Assignment:
Quote the listing below in full and exactly as written, but omit every picture.

::::

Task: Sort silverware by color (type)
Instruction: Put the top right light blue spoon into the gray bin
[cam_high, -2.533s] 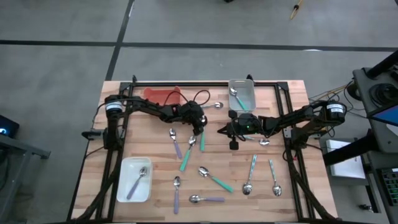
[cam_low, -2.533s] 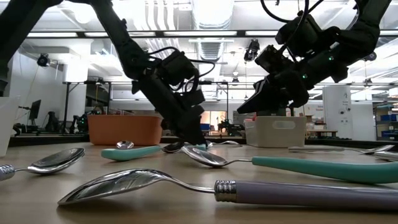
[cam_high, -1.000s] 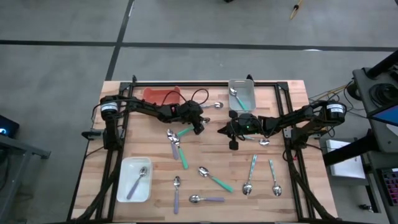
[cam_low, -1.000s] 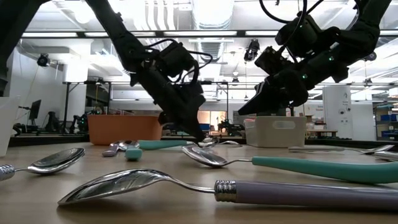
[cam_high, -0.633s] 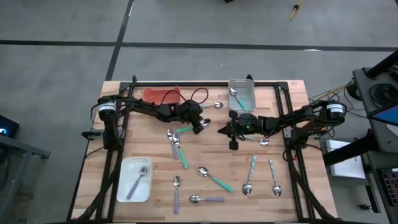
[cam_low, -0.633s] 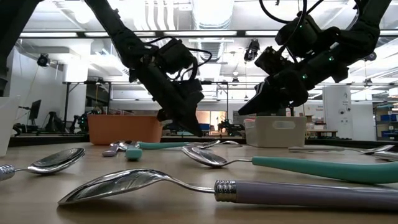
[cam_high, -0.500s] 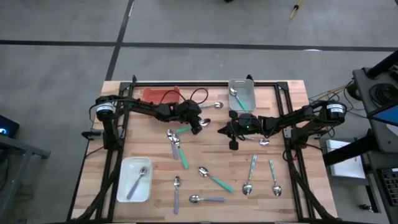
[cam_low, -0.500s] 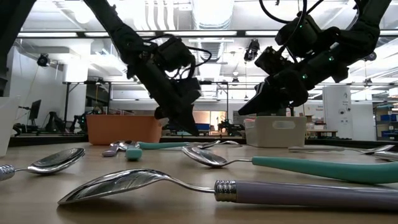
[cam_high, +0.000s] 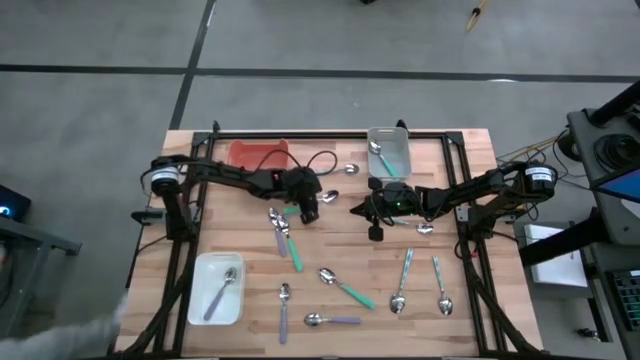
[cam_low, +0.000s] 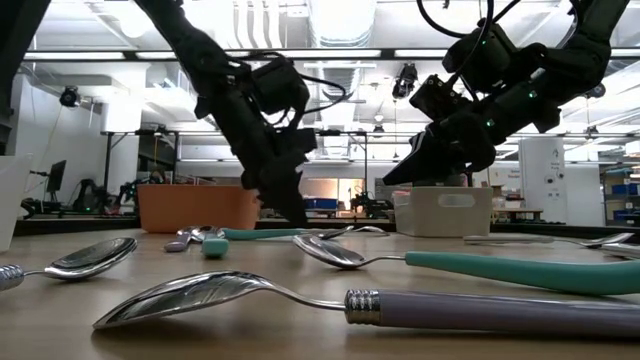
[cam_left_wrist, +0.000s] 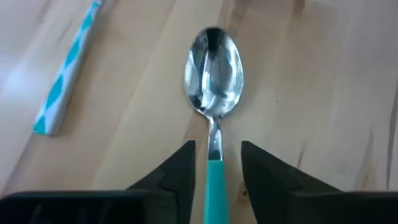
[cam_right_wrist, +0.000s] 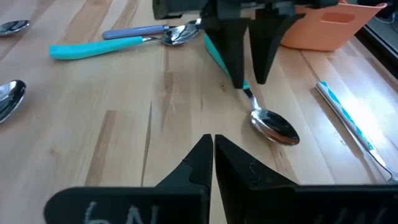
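Left gripper (cam_left_wrist: 212, 163), jaws apart, straddles the teal-handled metal spoon (cam_left_wrist: 212, 93), whose handle runs lengthwise between them; right gripper (cam_right_wrist: 212, 152) shut.

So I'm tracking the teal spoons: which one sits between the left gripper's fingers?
The teal spoon lying flat between the left gripper's open fingers, near the orange tray.

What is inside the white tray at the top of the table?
The white tray holds one teal-handled spoon, seen from above. Its wall hides the inside in the low view, so only the top view shows it. No other spoon shows there.
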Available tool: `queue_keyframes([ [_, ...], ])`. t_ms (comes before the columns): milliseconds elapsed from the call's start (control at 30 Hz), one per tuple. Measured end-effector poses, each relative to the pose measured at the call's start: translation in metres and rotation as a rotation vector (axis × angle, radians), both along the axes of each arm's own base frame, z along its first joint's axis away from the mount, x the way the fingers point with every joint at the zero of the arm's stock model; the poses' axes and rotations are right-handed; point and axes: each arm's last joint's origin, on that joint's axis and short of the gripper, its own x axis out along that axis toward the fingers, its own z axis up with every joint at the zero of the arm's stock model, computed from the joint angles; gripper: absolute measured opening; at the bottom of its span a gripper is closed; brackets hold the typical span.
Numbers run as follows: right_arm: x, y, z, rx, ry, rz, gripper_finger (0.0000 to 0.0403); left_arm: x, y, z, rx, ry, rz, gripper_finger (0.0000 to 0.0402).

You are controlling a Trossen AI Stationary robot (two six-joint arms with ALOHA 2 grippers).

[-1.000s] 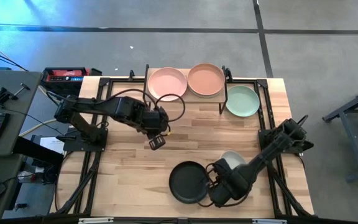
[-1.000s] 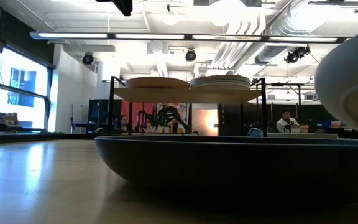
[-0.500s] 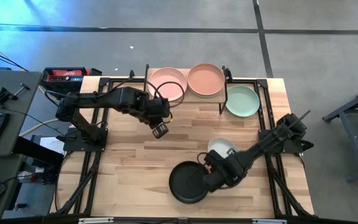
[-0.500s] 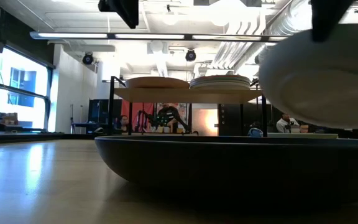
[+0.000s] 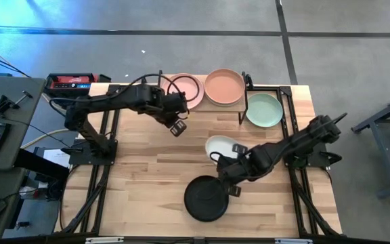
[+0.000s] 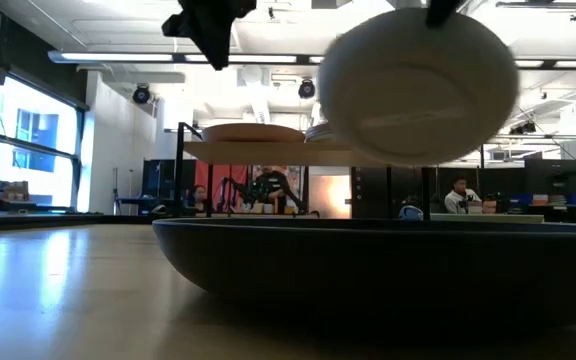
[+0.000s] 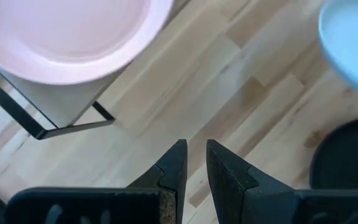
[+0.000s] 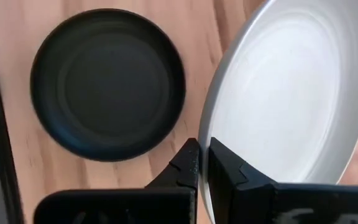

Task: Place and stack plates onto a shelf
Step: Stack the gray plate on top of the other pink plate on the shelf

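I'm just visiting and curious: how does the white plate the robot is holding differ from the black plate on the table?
The white plate is pale and lifted clear of the table, pinched at its rim by the right gripper. The black plate is dark and lies flat on the wooden table, with no gripper touching it. The white plate hangs tilted, while the black one sits level. Both are round with low rims and look alike in size.

Arms: two, dark grey to black all over, built from slim jointed segments with thicker rounded joints.
Cables: thin black leads loop loosely off the left arm (image 5: pixel 114 105) near its forward joints.
Right arm (image 5: pixel 296 142): same matte dark finish, chunkier housing toward the wrist.
Left gripper (image 7: pixel 192 171): two black, wedge-shaped fingers (image 7: pixel 174 168) with stepped inner faces, fixed to a flat black crossbar.
Right gripper (image 8: pixel 202 162): matching black fingers, same angular stepped profile.
Markings: none that I can make out.
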Motion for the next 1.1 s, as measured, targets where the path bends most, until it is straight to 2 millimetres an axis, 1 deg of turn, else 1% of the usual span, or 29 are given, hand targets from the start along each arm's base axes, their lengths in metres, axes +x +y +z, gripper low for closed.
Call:
queue_keyframes([
  [100, 0.001, -0.005, 0.004, -0.025, -0.008, 0.134, 0.0000, 0.004, 0.007, -0.005, -0.011, 0.007, 0.051, 0.0049],
  [267, 0.004, -0.012, 0.006, -0.092, -0.001, 0.309, 0.0000, 0.011, 0.017, -0.015, -0.036, 0.032, 0.105, 0.0049],
  [467, 0.006, -0.019, 0.006, -0.157, 0.018, 0.497, 0.0000, 0.019, 0.025, -0.026, -0.136, 0.027, 0.159, 0.0049],
  [567, 0.009, -0.025, 0.006, -0.192, 0.027, 0.566, 0.0000, 0.024, 0.027, -0.029, -0.187, 0.006, 0.176, 0.0059],
  [700, 0.012, -0.034, 0.006, -0.229, 0.037, 0.626, 0.0000, 0.035, 0.026, -0.035, -0.267, -0.037, 0.171, 0.0082],
  [867, 0.015, -0.045, 0.006, -0.252, 0.047, 0.658, 0.0000, 0.044, 0.022, -0.036, -0.329, -0.106, 0.187, 0.0106],
  [933, 0.016, -0.049, 0.006, -0.258, 0.049, 0.661, 0.0000, 0.049, 0.021, -0.036, -0.340, -0.136, 0.197, 0.0110],
  [1100, 0.017, -0.054, 0.006, -0.281, 0.055, 0.670, 0.0000, 0.049, 0.020, -0.038, -0.361, -0.132, 0.253, 0.0109],
])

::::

Reply to the exercise:
Task: Sort silverware by color (type)
Instruction: Put the top right light blue spoon into the gray bin
[cam_high, -2.533s] 
[cam_low, -2.533s] 
[cam_high, -1.000s] 
[cam_low, -1.000s] 
[cam_high, -0.633s] 
[cam_low, -0.633s] 
[cam_high, -0.500s] 
[cam_low, -0.500s] 
[cam_high, +0.000s] 
[cam_low, +0.000s] 
[cam_left_wrist, +0.000s] 
[cam_right_wrist, +0.000s] 
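Left gripper (cam_left_wrist: 212, 163), jaws apart, straddles the teal-handled metal spoon (cam_left_wrist: 212, 93), whose handle runs lengthwise between them; right gripper (cam_right_wrist: 212, 152) shut.

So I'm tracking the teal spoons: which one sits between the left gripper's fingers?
The teal spoon lying flat between the left gripper's open fingers, near the orange tray.

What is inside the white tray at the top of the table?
The white tray holds one teal-handled spoon, seen from above. Its wall hides the inside in the low view, so only the top view shows it. No other spoon shows there.
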Available tool: `queue_keyframes([ [_, ...], ])`. t_ms (comes before the columns): milliseconds elapsed from the call's start (control at 30 Hz), one per tuple. Measured end-effector poses, each relative to the pose measured at the call's start: translation in metres and rotation as a rotation vector (axis × angle, radians), both along the axes of each arm's own base frame, z along its first joint's axis away from the mount, x the way the fingers point with every joint at the zero of the arm's stock model; the poses' axes and rotations are right-handed; point and axes: each arm's last joint's origin, on that joint's axis and short of the gripper, its own x axis out along that axis toward the fingers, its own z axis up with every joint at the zero of the arm's stock model, computed from the joint angles; gripper: absolute measured opening; at the bottom of its span a gripper is closed; brackets hold the typical span.
Numbers run as follows: right_arm: x, y, z, rx, ry, rz, gripper_finger (0.0000 to 0.0403); left_arm: x, y, z, rx, ry, rz, gripper_finger (0.0000 to 0.0402).

You are controlling a Trossen AI Stationary robot (two six-joint arms with ALOHA 2 grippers).

[-1.000s] 
[-1.000s] 
[-0.500s] 
[-0.500s] 
[+0.000s] 
[+0.000s] 
[+0.000s] 
[+0.000s] 

Task: Place and stack plates onto a shelf
Step: Stack the gray plate on top of the other pink plate on the shelf

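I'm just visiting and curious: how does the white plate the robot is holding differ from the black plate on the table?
The white plate is pale and lifted clear of the table, pinched at its rim by the right gripper. The black plate is dark and lies flat on the wooden table, with no gripper touching it. The white plate hangs tilted, while the black one sits level. Both are round with low rims and look alike in size.

Arms: two, dark grey to black all over, built from slim jointed segments with thicker rounded joints.
Cables: thin black leads loop loosely off the left arm (image 5: pixel 114 105) near its forward joints.
Right arm (image 5: pixel 296 142): same matte dark finish, chunkier housing toward the wrist.
Left gripper (image 7: pixel 192 171): two black, wedge-shaped fingers (image 7: pixel 174 168) with stepped inner faces, fixed to a flat black crossbar.
Right gripper (image 8: pixel 202 162): matching black fingers, same angular stepped profile.
Markings: none that I can make out.
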Motion for the next 1.1 s, as measured, targets where the path bends most, until it is straight to 2 millimetres an axis, 1 deg of turn, else 1% of the usual span, or 29 are given, hand targets from the start along each arm's base axes, their lengths in metres, axes +x +y +z, gripper low for closed.
Call:
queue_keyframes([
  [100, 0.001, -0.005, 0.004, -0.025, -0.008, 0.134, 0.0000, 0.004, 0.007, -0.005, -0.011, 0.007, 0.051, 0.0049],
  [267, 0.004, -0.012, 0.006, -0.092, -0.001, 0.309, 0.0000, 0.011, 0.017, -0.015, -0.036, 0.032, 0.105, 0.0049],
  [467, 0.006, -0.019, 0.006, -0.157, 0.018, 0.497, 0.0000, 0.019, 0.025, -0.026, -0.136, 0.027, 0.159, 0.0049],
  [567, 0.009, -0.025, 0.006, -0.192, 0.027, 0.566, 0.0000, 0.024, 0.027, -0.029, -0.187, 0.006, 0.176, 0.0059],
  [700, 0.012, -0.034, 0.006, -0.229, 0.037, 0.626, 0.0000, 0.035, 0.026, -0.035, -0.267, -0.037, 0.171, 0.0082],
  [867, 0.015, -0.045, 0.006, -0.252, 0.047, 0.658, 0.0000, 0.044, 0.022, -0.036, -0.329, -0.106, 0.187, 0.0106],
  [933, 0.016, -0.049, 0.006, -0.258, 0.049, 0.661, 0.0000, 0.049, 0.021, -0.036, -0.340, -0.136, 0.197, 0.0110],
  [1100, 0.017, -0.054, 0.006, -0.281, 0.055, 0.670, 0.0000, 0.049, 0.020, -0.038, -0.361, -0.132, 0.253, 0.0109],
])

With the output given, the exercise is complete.